Though fewer people joined the congregation or were showing up for worship, Grace did what other largely urban sites have done. They began programs to bring people in. The problem is that hardly any of those programs had much to do with Christianity. The centerpiece of their programs is Grace Arts, a conglomeration of varies kinds of classes, artsy stuff, and musical events whose formal membership dwarfs that actual number of religious members. So you can go to Grace and find everything from light shows and trapeze artists to drag queens and carnivals. The rich and the famous are showing up along with so many others to do yoga in the main sanctuary and to enjoy musical events called sound baths, in which you enjoy candlelit musical events while snuggled into your sleeping bag. With the other music you can enjoy tribute concerts to Sting, Queen, Taylor Swift, etc.
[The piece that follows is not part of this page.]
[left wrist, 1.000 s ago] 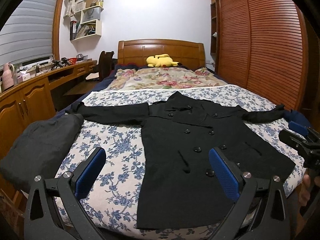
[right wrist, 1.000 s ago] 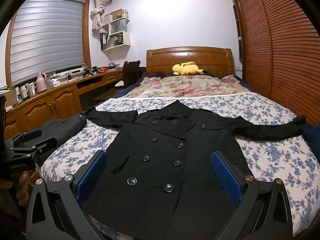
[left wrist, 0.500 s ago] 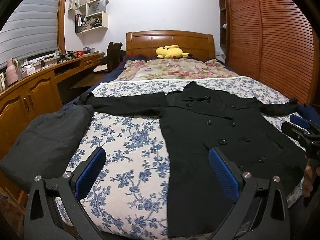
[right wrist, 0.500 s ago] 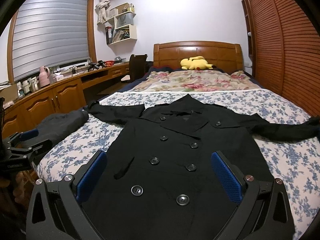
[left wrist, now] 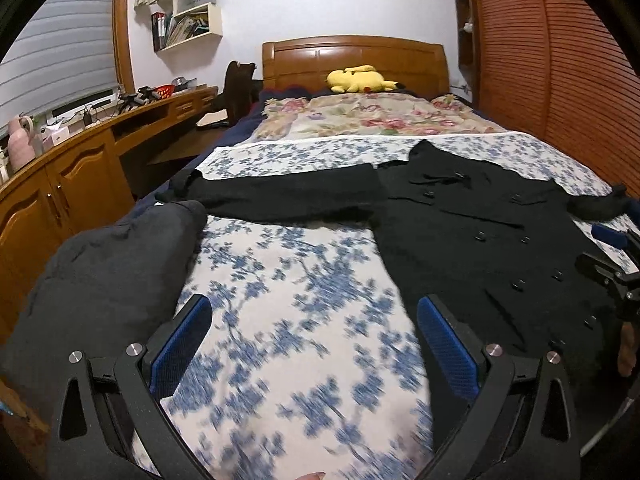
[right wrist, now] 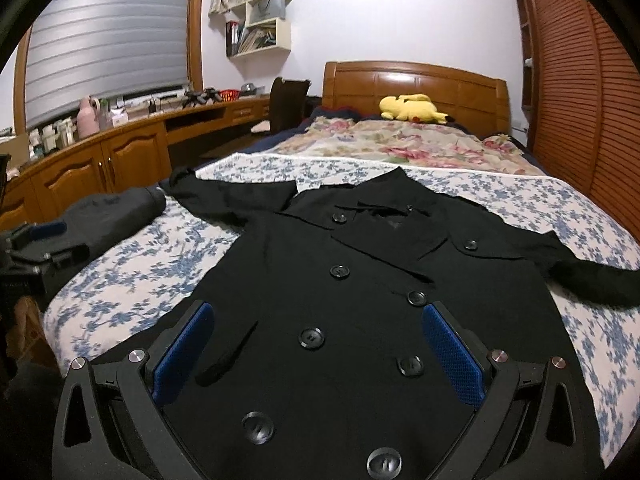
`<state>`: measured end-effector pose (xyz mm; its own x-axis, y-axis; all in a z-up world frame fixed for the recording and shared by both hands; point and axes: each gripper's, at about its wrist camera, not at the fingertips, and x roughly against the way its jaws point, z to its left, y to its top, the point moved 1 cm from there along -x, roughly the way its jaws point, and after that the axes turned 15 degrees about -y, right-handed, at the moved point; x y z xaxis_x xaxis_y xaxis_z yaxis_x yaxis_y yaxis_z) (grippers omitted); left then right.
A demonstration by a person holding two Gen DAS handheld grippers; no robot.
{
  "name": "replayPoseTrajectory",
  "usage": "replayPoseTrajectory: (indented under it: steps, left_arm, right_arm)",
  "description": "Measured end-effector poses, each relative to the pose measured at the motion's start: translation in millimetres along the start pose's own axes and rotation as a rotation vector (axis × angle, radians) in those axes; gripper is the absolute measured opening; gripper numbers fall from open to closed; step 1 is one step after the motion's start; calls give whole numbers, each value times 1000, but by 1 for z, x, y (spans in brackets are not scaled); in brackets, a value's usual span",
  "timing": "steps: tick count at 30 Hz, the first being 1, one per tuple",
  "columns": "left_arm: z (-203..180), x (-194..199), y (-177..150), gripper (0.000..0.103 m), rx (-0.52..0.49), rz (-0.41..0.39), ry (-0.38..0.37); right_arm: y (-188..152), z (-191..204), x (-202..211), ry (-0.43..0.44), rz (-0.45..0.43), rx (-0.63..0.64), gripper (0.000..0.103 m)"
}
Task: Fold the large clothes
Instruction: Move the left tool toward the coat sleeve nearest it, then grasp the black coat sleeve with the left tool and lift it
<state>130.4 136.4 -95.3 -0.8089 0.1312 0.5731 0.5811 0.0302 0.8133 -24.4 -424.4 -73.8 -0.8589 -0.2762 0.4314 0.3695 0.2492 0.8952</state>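
Observation:
A black double-breasted coat (right wrist: 360,280) lies flat, front up, on the bed's blue-flowered sheet (left wrist: 300,280), sleeves spread out to both sides. In the left wrist view the coat (left wrist: 480,248) is to the right, its left sleeve (left wrist: 280,196) reaching across. My left gripper (left wrist: 314,338) is open and empty above the bare sheet, left of the coat's body. My right gripper (right wrist: 318,346) is open and empty low over the coat's lower front, between its button rows. The right gripper also shows at the right edge of the left wrist view (left wrist: 612,256).
A dark grey folded garment (left wrist: 100,280) lies at the bed's left edge. A flowered quilt (left wrist: 372,116) and a yellow plush toy (left wrist: 360,80) lie near the headboard. A wooden desk with cupboards (left wrist: 80,168) runs along the left; slatted wardrobe doors (left wrist: 560,80) stand on the right.
Both grippers moved forward and lower toward the bed. The left one shifted left, off the coat onto the bare sheet. The right one came closer over the coat's buttons. Both stayed open.

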Motion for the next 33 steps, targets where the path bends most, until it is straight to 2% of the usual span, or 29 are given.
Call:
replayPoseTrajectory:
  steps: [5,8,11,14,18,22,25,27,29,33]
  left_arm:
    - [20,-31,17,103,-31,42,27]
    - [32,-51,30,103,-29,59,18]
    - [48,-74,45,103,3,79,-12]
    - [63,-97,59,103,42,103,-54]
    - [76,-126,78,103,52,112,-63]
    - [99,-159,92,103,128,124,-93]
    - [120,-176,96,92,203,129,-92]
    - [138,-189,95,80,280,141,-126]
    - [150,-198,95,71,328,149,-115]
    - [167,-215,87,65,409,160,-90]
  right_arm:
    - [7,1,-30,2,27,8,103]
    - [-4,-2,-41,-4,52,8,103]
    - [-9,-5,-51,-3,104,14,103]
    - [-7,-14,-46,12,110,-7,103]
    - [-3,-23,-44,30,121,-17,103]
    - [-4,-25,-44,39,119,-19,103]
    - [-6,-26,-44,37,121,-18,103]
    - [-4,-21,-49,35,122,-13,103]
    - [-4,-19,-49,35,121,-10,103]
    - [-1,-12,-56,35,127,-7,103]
Along with the ordinary trappings of Christianity, there are all sorts of other things going on under the stained glass windows, beneath the gothic architecture, and within the rich acoustical environment -- things that attract the spiritual but not religious and those who find church normally a turn off. So you get a sense of community, a focus on joy, some kind of spirituality, and inner peace minus the heavy baggage of religious content of any kind. They may be saving the building but killing the church -- or, to put it another way, saving the church while losing their religion. Is that a cost too high to bear or is the price tag of keeping the doors open?
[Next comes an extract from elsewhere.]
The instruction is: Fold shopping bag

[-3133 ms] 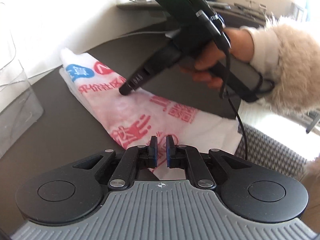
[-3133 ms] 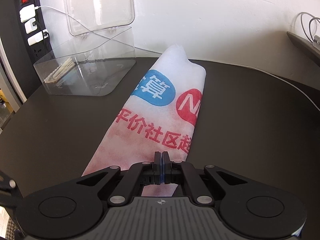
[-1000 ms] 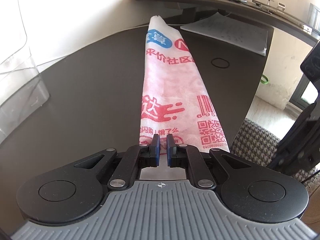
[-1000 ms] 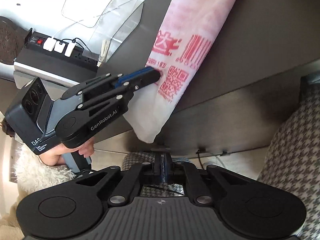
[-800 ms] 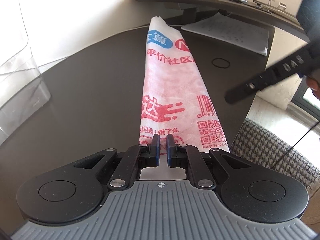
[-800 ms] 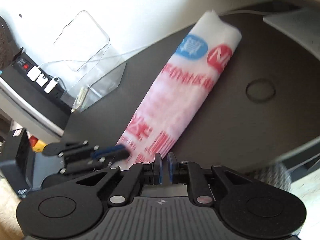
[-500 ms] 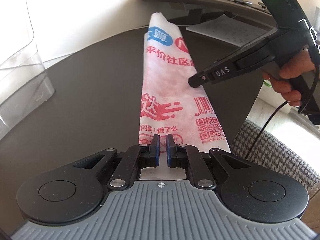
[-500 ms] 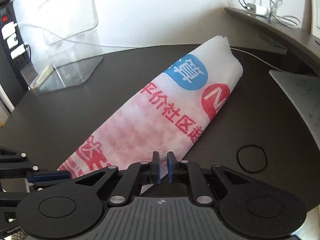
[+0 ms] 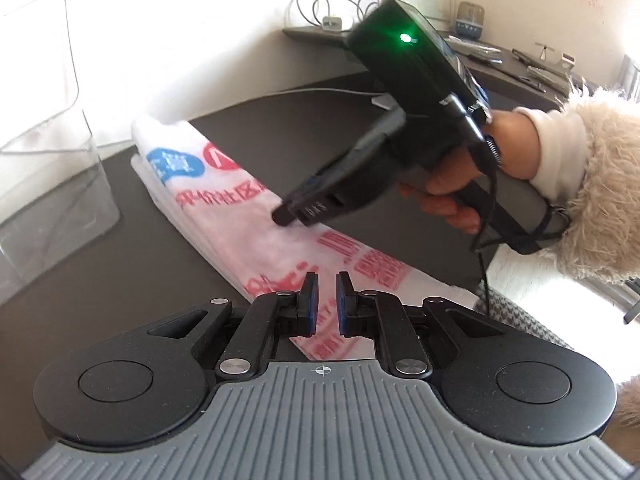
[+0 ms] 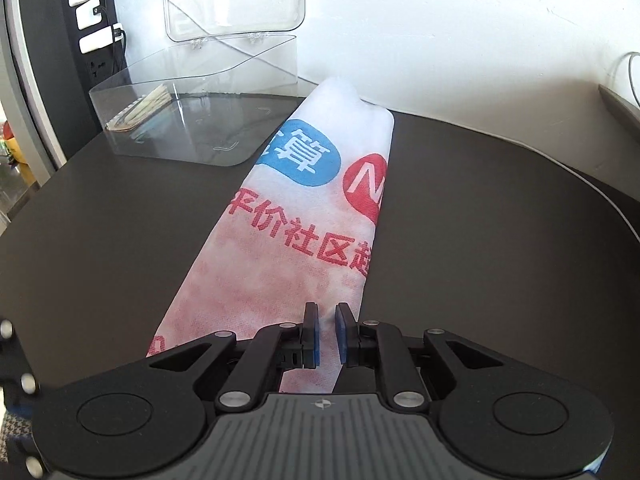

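On the dark worktop (image 10: 500, 240) my shopping bag (image 10: 288, 240) lies as a long strip running away from me; right tongs (image 10: 327, 334) hover mid-strip, left tongs (image 9: 327, 304) nearer its close end, both slightly parted, holding nothing.

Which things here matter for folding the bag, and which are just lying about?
For the job:
shopping bag, in a long strip on the table
left gripper
right gripper, over the strip's middle

Lying about:
clear plastic box
power strip
cables
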The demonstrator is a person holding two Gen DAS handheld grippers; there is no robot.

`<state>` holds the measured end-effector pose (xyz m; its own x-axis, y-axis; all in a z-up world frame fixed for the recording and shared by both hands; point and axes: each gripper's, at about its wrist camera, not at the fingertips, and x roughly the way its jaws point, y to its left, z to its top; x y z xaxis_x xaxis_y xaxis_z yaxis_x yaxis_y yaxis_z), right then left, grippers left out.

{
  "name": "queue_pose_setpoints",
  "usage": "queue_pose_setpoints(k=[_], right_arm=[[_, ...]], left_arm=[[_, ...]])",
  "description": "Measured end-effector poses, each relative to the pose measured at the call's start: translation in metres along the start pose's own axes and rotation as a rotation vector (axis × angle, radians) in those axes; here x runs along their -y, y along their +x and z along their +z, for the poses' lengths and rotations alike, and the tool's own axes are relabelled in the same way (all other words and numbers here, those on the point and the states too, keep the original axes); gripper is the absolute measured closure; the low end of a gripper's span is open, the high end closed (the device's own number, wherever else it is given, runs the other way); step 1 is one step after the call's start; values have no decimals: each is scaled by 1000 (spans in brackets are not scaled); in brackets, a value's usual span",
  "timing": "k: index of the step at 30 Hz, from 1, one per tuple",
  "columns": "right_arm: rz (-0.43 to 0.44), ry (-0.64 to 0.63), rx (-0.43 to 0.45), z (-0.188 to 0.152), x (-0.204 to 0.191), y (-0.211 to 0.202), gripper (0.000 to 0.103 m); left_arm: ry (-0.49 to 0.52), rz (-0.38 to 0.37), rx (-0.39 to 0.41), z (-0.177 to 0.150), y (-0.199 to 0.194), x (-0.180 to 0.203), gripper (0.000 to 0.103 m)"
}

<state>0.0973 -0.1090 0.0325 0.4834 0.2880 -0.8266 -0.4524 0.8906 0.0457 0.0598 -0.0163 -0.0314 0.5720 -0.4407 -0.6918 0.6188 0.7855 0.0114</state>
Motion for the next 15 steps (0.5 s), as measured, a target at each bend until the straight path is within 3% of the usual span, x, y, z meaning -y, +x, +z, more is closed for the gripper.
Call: queue_pose_setpoints(k=[6,8,12,15], right_arm=[[92,108,-14,-5,25,-5,88],[103,138,-17,-7,29,-7,88],[127,256,20,-22,29,-30,74],[175,413,-11,-58,30,-59,67]], left_arm=[[96,-28,-84,8,48,-11,98],[87,-28,-95,5,54,-11,99],[114,-1,-94,2,60,-5,99],[113,8,-73,-2,63,-3,101]])
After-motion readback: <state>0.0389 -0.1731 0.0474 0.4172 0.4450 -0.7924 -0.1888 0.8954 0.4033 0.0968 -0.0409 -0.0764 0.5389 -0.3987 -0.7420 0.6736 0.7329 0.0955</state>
The folks at Grace Cathedral are not the only ones trying to sort the line between killing the religion while saving the church. You see it everywhere. Churches have become one stop shopping centers for nearly everything people might want to enrich their lives and they can enjoy it without someone trying to give witness to Jesus. There are weight rooms and exercise centers, self-help schools and day care, entertainment and motivational centers, the offer of all kinds of new age or old school Eastern forms of meditation and spiritual care without the pesky problem of talking about Jesus. Is it worth it to save the real estate while killing what that real estate was for? You tell me. In our search for income streams and support for maintenance projects, we just might have forgotten why we put in those pews and what it was that was supposed to happen therein. But will Jesus be happy we kept the building going at the cost of the very integrity of the faith? Maybe we should secure our money tables to the floor just in case.